Clearly there is a substantial “wall of worry” for stock markets to climb in the coming months. During such unsettling times, it is always helpful to remember that time in the markets, rather than timing the markets, leads to a much higher probability of meeting your investment goals over time. We continue to believe our strategies are well-positioned with an optimal balance of public market and private investments to generate growth, combined with high quality fixed income and cash to support near-term spending needs.
Should the outlook deteriorate, we have three lines of defense to help avoid permanent impairment of capital:
- Our policy keeps 12-18 months of portfolio distribution needs, net of portfolio yield, in cash and high quality, short-duration fixed income at all times;
- Our well-diversified strategies are not dependent on one or two asset classes; and
- Our proactive decisions to reduce exposure to risky asset markets when our discipline signals a high probability of a recession and sustained bear market in stocks, like we did in 2000 and in 2007.
Please do not hesitate to call if we can answer any question you may have, including those outside an investment purview. In recent months we have found a way to be more responsive to client concerns about how to obtain quality healthcare coverage at affordable rates. Over the last few weeks several have asked us to review their tax returns to ensure that every opportunity to mitigate taxes has been taken by their accountants proactively. Please contact your Relationship Manager if you too would like to do so.
Thank you for the trust and confidence you have put in our team and process.
Yours Sincerely,
Adrian J. Cronje, Ph.D., CFAÒ
Chief Executive Officer and Chief Investment Officer
1 https://balentine.com/insights/blog/are-recession-red-lights-flashing/
2 https://balentine.com/insights/blog/whither-stagflation-an-interview-with-adrian-cronje/
3 Our position in “pure” Value stocks, a basket of stocks that represent the deepest value, has done especially well on a relative basis.

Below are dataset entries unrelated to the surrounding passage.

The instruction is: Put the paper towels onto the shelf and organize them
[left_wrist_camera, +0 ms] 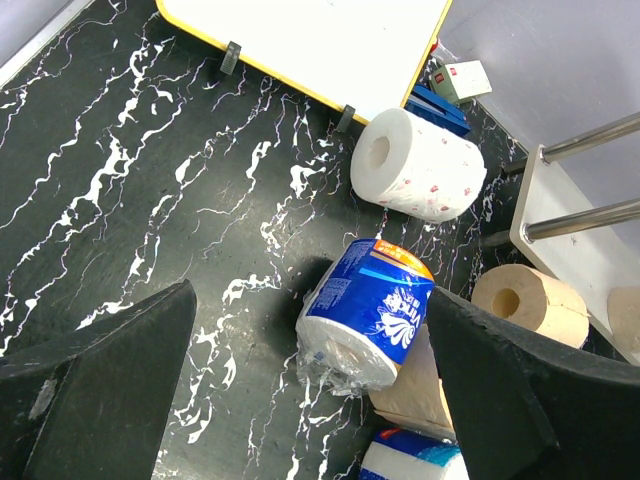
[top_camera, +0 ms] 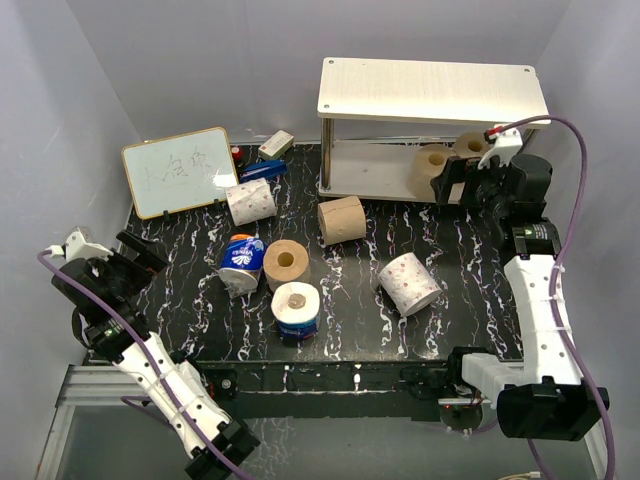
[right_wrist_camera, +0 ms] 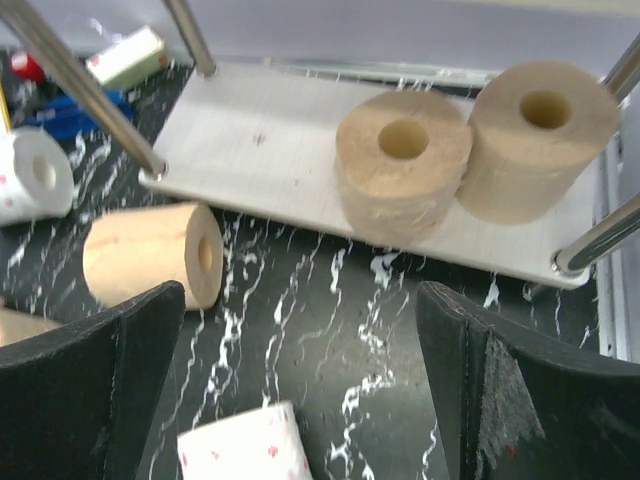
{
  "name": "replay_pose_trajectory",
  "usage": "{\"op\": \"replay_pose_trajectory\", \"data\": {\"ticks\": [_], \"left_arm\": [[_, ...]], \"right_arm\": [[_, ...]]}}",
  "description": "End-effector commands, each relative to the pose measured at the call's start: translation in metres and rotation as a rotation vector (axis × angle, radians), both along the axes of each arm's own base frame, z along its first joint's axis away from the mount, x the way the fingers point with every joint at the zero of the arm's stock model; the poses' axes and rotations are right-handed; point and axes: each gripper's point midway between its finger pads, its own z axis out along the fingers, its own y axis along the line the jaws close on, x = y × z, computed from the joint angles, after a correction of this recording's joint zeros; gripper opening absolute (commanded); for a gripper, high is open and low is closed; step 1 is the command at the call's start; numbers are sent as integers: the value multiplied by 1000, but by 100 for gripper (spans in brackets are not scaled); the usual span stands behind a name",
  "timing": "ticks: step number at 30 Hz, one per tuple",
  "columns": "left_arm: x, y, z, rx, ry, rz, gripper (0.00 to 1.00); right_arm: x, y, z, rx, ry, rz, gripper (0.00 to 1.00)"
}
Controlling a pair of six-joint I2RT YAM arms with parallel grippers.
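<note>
Black marble-patterned table [top_camera: 200, 330] fills the overhead view, with pale grey walls around it. At the far side stands the shelf [top_camera: 430, 90]. Toward the right end of its lower board, the front tan roll [top_camera: 432, 168] and the rear tan roll [top_camera: 470, 143] stand upright, side by side. The right gripper [top_camera: 452, 183] hovers just in front of them. Loose on the table are the tipped tan roll [top_camera: 342, 220], the upright tan roll [top_camera: 286, 262] touching the blue-wrapped roll [top_camera: 238, 262], and the blue-banded white roll [top_camera: 296, 310]. The far spotted roll [top_camera: 250, 200] lies near the whiteboard [top_camera: 180, 170], and the near spotted roll [top_camera: 410, 283] lies closer to the right arm. The left gripper [top_camera: 140, 255] hangs over the table's left edge. Seen from the left wrist, that gripper's jaws are spread wide and grip nothing. The blue-wrapped roll lies on its side ahead of them, and the far spotted roll is beyond it by the whiteboard's foot. Seen from the right wrist, the jaws are likewise wide apart and empty. They frame the two tan rolls on the lower board, with the tipped tan roll on the table to the left and a corner of the near spotted roll below.
</note>
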Motion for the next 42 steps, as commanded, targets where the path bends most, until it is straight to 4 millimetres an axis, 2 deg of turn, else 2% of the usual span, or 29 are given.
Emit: {"op": "replay_pose_trajectory", "data": {"ticks": [1,3,5,6,8,12,14,18,21,26,32,38,42], "left_arm": [[1,1,-2,-6,4,-1,98],[1,2,-4,-10,9,0,98],[1,2,-4,-10,12,3,98],[1,2,-4,-9,11,5,98],[1,2,-3,-7,10,1,98],[1,3,-4,-10,14,3,98],[1,3,-5,-13,17,6,98],[2,5,-7,-20,25,13,98],[1,6,-7,-18,25,23,98],[1,7,-7,-20,26,29,98],[4,9,-11,-40,45,23,98],[1,8,-8,-25,31,30,98],[1,8,-8,-25,32,32,98]], "right_arm": [[-26,16,-32,-68,130,159,98],[-24,24,-57,-50,200,216,96],[-18,36,-90,19,364,275,94],[-19,46,-109,49,462,323,94],[-22,76,-130,52,572,416,98],[-15,128,-137,-34,505,515,98],[-7,143,-134,6,482,562,98],[12,168,-112,95,459,663,98],[31,176,-111,146,425,652,98],[55,175,-142,157,462,583,98],[66,183,-177,185,551,572,95],[77,190,-184,169,547,569,88],[78,199,-186,196,560,609,77]]}}
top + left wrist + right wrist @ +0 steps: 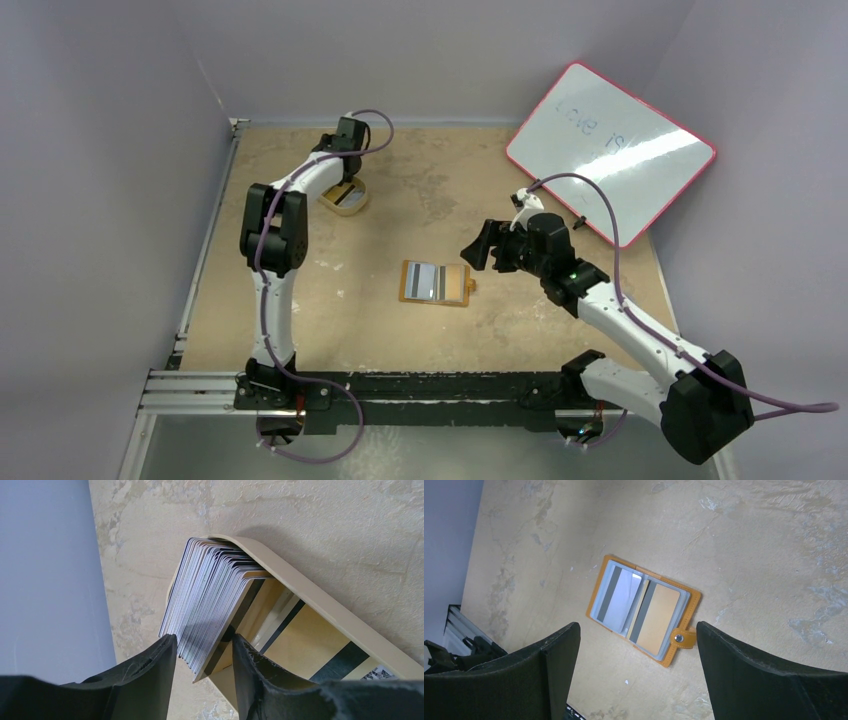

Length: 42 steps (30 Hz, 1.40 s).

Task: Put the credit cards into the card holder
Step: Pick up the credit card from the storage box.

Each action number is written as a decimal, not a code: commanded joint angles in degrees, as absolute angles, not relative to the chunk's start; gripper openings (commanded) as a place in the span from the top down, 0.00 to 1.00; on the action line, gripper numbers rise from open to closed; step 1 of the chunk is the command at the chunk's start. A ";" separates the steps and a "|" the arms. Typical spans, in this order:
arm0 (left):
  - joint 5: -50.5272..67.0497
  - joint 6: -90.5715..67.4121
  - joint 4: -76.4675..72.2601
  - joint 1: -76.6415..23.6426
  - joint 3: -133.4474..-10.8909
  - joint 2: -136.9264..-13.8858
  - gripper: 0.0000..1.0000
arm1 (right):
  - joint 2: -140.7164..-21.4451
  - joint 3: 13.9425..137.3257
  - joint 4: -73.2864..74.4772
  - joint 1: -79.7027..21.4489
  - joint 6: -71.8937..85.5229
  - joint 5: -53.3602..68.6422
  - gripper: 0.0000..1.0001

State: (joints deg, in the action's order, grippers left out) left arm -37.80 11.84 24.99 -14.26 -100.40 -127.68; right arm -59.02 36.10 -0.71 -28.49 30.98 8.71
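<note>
A: Credit cards (210, 600) stood fanned in the cream tray (320, 607), upper left; left jaws straddled them half-open, grip unclear.
B: Card holder (436, 282) lay open at centre; right jaws gaped wide, empty, to its right.

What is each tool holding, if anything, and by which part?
The right tool holds nothing. The left tool sets its fingers either side of the card stack, at its near edge; whether it grips cannot be told.
</note>
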 commanded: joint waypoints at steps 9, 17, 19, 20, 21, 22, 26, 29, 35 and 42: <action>-40.52 13.45 24.46 -13.79 -104.03 -126.98 0.68 | -58.88 38.27 -2.18 -28.65 30.23 9.23 0.13; -40.62 13.50 24.90 -13.74 -104.91 -126.72 0.72 | -59.15 38.24 -2.49 -28.65 30.26 9.49 0.13; -40.48 13.32 25.21 -13.80 -105.07 -126.76 0.74 | -59.24 38.28 -2.52 -28.63 30.35 9.56 0.13; -40.44 13.27 25.22 -13.82 -105.06 -126.76 0.74 | -59.24 38.24 -2.55 -28.65 30.37 9.58 0.13; -40.47 13.25 25.29 -13.86 -105.10 -126.77 0.74 | -59.24 38.28 -2.54 -28.66 30.39 9.58 0.13; -40.62 13.31 25.35 -13.88 -105.10 -126.74 0.74 | -59.24 38.23 -2.54 -28.65 30.30 9.58 0.13; -40.61 13.27 25.47 -13.89 -105.34 -126.76 0.77 | -59.15 38.26 -2.14 -28.66 30.32 9.32 0.13; -40.60 13.18 26.02 -13.89 -105.94 -126.87 0.81 | -59.08 38.08 -2.46 -28.68 30.56 9.61 0.13; -39.25 11.95 28.02 -14.02 -107.36 -126.12 0.85 | -59.57 38.66 -2.31 -28.65 30.38 9.87 0.13; -37.86 10.89 31.22 -14.23 -109.55 -126.83 0.91 | -60.12 39.87 -1.25 -28.70 29.73 10.09 0.13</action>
State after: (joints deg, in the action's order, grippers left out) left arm -37.28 12.34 30.15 -14.31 -106.06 -127.66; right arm -60.05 36.40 -0.30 -28.49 30.92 8.78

4 When securities are trading at a loss, they can be sold to generate tax losses and replaced with securities with a different but similar underlying exposure. These tax losses can be used to offset current or future tax gains.
5 Monroe was recently recognized as the “Small Mid-Markets Lender of the Year” for 2022 by the Global M&A Network. Read more here.
6 https://balentine.com/insights/publications/balentines-2022-capital-markets-forecast/
7 Balentine does not receive any compensation for creating this access vehicle, and its creation is not a political statement from our team.
8 This is a reminder that the interest cost of margining portfolios is going to increase significantly over the coming months. Please contact your Relationship Manager to discuss this.
9 There is a lot of precedent for this. 6 of the last 15 Fed tightening cycles since World War II have not ended in a recession.